Hampir saja Eris merengek. Apalagi ketika mendengar Kak Keenan langsung tertawa keras di sampingnya.
Ayah dan anak sama aja, batin Eris.
"Pa, namanya Ethan. Kakak sama papa sama aja nyebutnya Dian." desah Eris.
"Iya-iya namanya Ethan. Kalau dilihat-lihat yang paling mendekati benar menurut papa adalah mungkin Ethan saudara kita."
Ethan yang sudah berhenti tertawa kembali memberikan suaranya. "Tapi, Pa, aku mau nanya sesuatu deh."
"Silahkan, boy, mau nanya apa?"
"Kulit Eris kan sensitif banget dan hanya bisa sentuhan sama cewek atau gak ya cowok yang sehubungan darah. Nah, dari kesensitifannya ini, apa mungkin Ethan pernah dapat donor darah dari papa sehingga darah papa ada yang ngalir dalam darah Ethan? Makanya Ethan bisa sentuhan sama Eris."
"Astaga, pikiran kamu sampai jauh ke sana." Jefri terdiam beberapa saat. "Tapi sayangnya papa udah lama banget gak ikutan donor darah. Papa bahkan gak ingat kapan terakhir donor darah, mungkin sepuluh tahun yang lalu." lanjutnya.
"Iya juga sih. Aku jadi ikutan bingung.
"Daripada bingung dan malah berakhir pusing nantinya, sekarang kalian berdua mendingan tidur, ini udah malam. Jangan terlalu dipikirkan soal masalah tadi, biar papa di sini yang nyari tahu masalahnya. Semoga saja ini bisa bawa kabar gembira buat kita semua."

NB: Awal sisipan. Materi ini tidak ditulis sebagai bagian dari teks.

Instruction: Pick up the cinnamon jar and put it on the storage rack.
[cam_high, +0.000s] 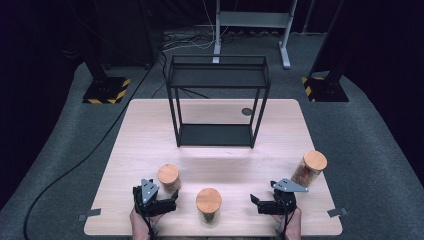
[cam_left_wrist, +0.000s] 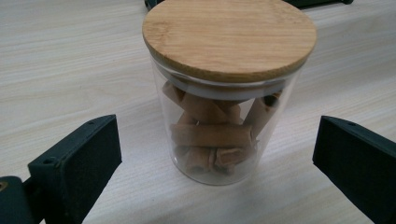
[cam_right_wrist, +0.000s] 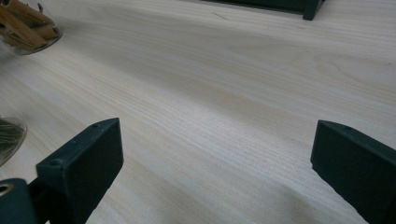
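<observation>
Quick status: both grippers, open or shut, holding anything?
Left gripper: jaws open, holding nothing, glass jar of rolled brown sticks standing between them.
Right gripper: jaws open, holding nothing, over bare table.

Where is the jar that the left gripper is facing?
In the high view the jar stands near the table's front left, just beyond the left gripper, left of the middle jar.

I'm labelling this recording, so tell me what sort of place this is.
Probably a lab or studio set up for recording, not a home. A lone wooden table stands on grey carpet against dark surrounds, ringed by stand bases with yellow-black hazard tape, with loose cables on the floor.
</observation>
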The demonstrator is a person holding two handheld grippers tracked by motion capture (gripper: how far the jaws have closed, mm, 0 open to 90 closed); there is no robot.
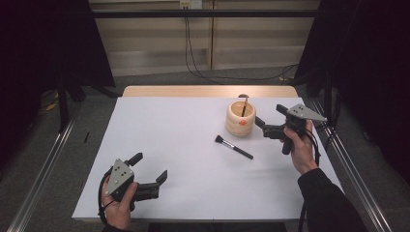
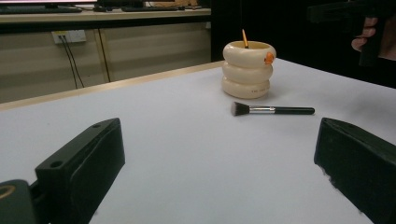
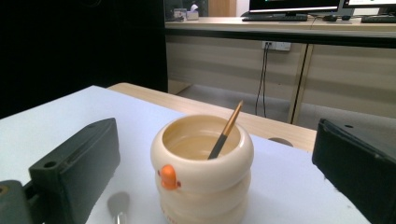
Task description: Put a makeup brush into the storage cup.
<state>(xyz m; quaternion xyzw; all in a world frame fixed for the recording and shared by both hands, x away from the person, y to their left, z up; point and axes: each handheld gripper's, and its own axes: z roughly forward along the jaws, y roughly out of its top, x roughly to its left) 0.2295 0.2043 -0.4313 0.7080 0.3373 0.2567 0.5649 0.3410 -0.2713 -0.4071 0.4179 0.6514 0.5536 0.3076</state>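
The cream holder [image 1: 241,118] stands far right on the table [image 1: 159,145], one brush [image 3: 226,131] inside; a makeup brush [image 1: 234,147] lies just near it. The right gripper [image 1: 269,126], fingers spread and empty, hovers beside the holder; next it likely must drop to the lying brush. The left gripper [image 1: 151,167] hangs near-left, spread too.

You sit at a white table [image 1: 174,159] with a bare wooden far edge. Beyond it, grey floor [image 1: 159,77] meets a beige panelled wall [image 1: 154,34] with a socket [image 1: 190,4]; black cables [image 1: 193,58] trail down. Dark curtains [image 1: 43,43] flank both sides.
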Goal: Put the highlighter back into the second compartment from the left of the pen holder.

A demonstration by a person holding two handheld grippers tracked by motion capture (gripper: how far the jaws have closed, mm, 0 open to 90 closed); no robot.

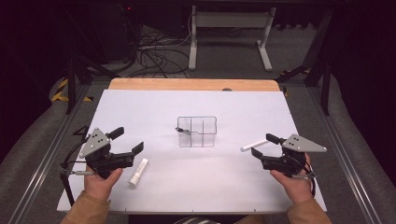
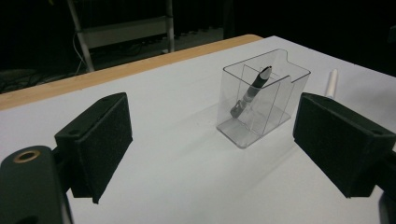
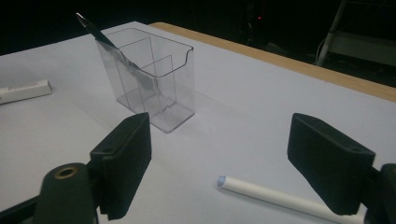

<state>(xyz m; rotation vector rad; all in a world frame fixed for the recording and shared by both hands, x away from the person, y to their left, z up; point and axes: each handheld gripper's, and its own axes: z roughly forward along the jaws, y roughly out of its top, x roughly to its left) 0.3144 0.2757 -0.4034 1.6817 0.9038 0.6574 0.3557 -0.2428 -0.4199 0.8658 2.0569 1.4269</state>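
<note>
R gripper (image 1: 259, 146): jaws apart, nothing pressed between pads. White pen (image 3: 285, 198) lies on table betw. the jaws in right gripper view, just ahead of them, not gripped. In high view the pen (image 1: 254, 144) has its long axis diagonal, far tip pointing up-left toward the clear organizer (image 1: 197, 132), near end by the R jaws. So R hand is clearly the nearer one; judged next move = close on the pen, w/ jaws straddling it across its axis.

L gripper (image 1: 128, 142): jaws also apart, empty. White tube (image 1: 138, 171) lies flat just beside it on the table, axis diagonal, untouched.

Organizer stands upright mid-table, well apart from both hands, divided into compartments; a dark pen (image 2: 252, 88) leans tilted inside one, tip above the rim.

Surface: white sheet (image 1: 196, 186) over a wood-edged table (image 1: 194, 84). Room beyond is dark; floor cables (image 1: 154, 56) and a white desk frame (image 1: 229, 32) behind.
</note>
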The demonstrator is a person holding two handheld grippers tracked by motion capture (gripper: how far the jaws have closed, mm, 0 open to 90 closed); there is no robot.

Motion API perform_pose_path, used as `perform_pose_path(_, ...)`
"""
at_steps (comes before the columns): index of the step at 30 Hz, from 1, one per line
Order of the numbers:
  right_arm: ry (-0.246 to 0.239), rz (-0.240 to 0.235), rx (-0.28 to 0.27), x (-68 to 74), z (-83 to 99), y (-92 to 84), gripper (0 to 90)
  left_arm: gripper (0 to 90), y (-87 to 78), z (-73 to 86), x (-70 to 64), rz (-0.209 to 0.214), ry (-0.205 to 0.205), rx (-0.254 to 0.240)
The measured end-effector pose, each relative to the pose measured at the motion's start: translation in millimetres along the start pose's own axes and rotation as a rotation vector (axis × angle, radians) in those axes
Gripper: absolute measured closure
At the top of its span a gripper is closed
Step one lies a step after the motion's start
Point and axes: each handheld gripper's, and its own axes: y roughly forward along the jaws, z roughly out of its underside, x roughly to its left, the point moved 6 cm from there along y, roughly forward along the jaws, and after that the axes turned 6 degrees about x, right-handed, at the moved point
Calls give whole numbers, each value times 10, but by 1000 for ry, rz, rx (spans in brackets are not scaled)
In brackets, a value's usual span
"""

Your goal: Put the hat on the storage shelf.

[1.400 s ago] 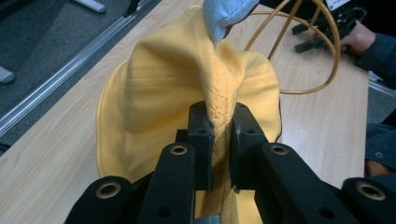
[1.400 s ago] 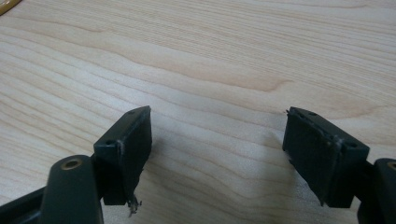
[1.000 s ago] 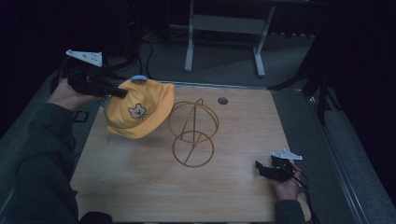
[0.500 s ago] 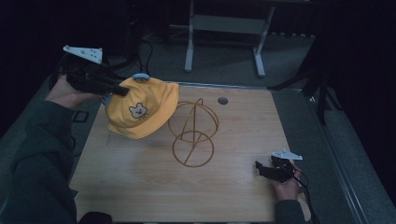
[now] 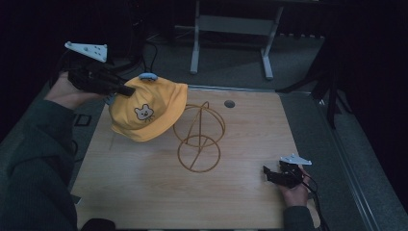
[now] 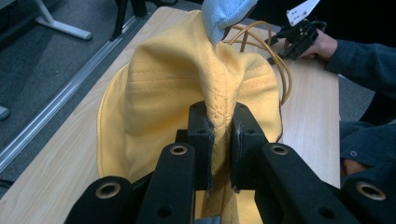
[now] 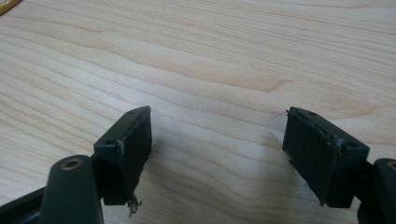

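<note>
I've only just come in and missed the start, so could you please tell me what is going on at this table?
A person is working with a hand-held claw in each hand. The left claw is shut on a fold of a yellow bucket hat with a bear patch, holding it up off the wooden table, right beside a gold wire hat stand. The hat is not on the stand yet. The right claw is open, holds nothing, and rests low at the table's near right corner.

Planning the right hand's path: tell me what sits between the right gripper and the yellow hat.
In the high view, the gold wire stand on the wooden table lies between the right gripper and the yellow hat.
</note>
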Motion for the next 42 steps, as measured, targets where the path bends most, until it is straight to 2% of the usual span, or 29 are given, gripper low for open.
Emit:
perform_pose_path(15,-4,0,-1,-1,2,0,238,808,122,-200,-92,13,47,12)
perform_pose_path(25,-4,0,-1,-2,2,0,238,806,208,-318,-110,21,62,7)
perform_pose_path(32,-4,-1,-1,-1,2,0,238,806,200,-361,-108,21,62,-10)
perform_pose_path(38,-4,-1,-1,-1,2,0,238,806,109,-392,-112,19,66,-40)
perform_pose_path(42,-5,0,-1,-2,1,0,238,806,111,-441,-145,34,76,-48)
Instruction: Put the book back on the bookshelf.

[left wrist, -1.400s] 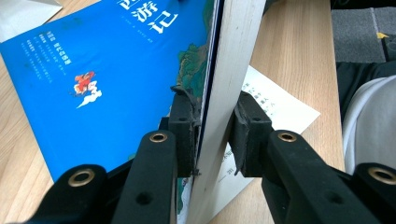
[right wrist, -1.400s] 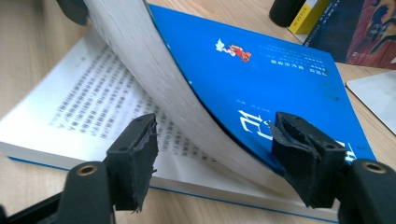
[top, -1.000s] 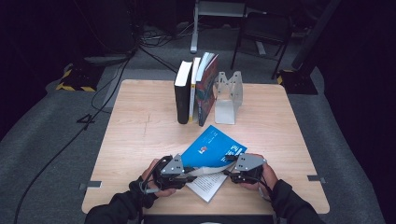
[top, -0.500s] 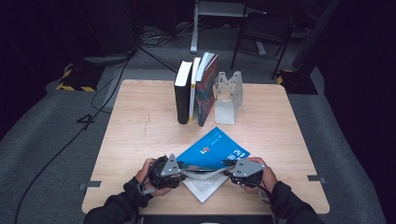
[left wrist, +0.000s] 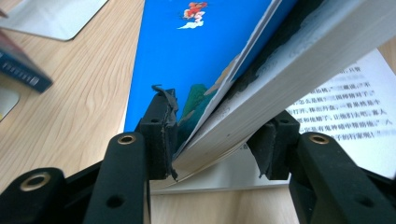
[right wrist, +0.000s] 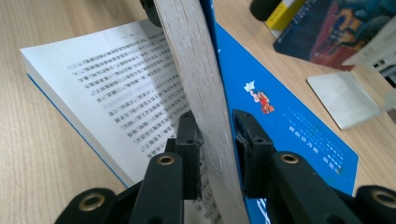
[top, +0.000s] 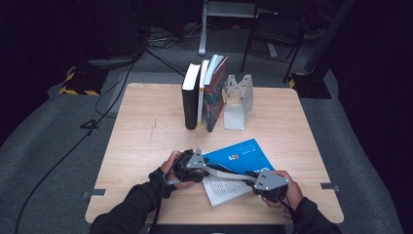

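A thick paperback book with a bright blue glossy cover (top: 241, 155) was seen lying open on the pale wooden counter (top: 146, 136), near its front edge and well apart from the row of upright books (top: 202, 92) and the grey metal bookend (top: 238, 100) at the back. Its cover bore a small red and white cartoon figure and lines of small white print; the exposed white page was covered in dense black printed text, and the cut edges of the pages appeared greyish white. A thick block of pages with the front cover was raised from the lower half of the book. The right gripper (right wrist: 215, 140) was clamped on this raised block, its jaws having just been closing, with both pads pressed against it. The left gripper (left wrist: 215, 140) had just been opening: the blue cover rested against one pad (left wrist: 161, 126), while the other pad stood clear of the page block, so the book was released on that side.
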`<state>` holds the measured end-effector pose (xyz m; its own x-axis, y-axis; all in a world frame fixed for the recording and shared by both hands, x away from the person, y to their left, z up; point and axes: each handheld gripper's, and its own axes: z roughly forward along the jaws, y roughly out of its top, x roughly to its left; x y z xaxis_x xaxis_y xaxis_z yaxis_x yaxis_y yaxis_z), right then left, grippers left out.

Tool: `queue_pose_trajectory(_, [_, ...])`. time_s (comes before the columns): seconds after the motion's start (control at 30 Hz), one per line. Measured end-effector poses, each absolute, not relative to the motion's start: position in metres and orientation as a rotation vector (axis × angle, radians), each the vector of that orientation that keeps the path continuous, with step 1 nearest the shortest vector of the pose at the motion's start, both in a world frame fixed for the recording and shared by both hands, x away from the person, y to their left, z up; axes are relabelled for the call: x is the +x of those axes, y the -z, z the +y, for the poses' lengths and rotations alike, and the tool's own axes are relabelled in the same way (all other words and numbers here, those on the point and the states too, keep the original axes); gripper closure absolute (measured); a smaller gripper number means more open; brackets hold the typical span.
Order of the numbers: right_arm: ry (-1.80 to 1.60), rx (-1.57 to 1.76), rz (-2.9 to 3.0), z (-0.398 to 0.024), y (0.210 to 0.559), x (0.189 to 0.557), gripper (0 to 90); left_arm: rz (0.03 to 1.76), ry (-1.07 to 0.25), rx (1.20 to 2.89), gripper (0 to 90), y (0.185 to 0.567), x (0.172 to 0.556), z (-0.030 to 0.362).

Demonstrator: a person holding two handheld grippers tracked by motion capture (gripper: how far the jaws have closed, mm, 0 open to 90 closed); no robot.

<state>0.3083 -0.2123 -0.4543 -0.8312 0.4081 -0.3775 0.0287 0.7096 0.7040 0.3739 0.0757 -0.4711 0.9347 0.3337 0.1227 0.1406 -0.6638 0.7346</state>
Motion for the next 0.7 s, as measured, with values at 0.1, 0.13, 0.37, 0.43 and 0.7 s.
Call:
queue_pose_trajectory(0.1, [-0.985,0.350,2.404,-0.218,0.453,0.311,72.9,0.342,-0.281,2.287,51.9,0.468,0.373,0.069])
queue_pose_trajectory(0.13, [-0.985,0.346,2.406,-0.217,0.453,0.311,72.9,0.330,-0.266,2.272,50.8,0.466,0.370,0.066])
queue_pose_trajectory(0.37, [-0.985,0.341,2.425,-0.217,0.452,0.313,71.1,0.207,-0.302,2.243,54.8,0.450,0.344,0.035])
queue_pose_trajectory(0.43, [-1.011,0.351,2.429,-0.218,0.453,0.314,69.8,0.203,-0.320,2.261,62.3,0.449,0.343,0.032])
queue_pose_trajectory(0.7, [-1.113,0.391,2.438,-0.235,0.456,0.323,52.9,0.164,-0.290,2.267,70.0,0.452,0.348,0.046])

"Iya, Pa." jawab Eris dan Keenan berbarengan.
"Untuk Eris, kamu nikmati saja alurnya saat ini. Papa bolehin kalau kamu mau berteman sama Ethan. Syukur-syukur nanti kalau kamu dapat informasi terkait Ethan yang kehubung sama penyakit kamu. Dan untuk kamu, Keenan, jaga adikmu baik-baik di sana selama papa gak bisa turun langsung jaga kalian saat ini. Kalian paham?"
"Paham, Pa." jawab Eris. Sedangkan Keenan hanya mengangguk mantap.
"Kalau begitu malam ini sampai di sini aja dulu. Selamat malam my prince, my princess."
"Selamat malam, Pa." ucap kakak beradik itu bersamaan.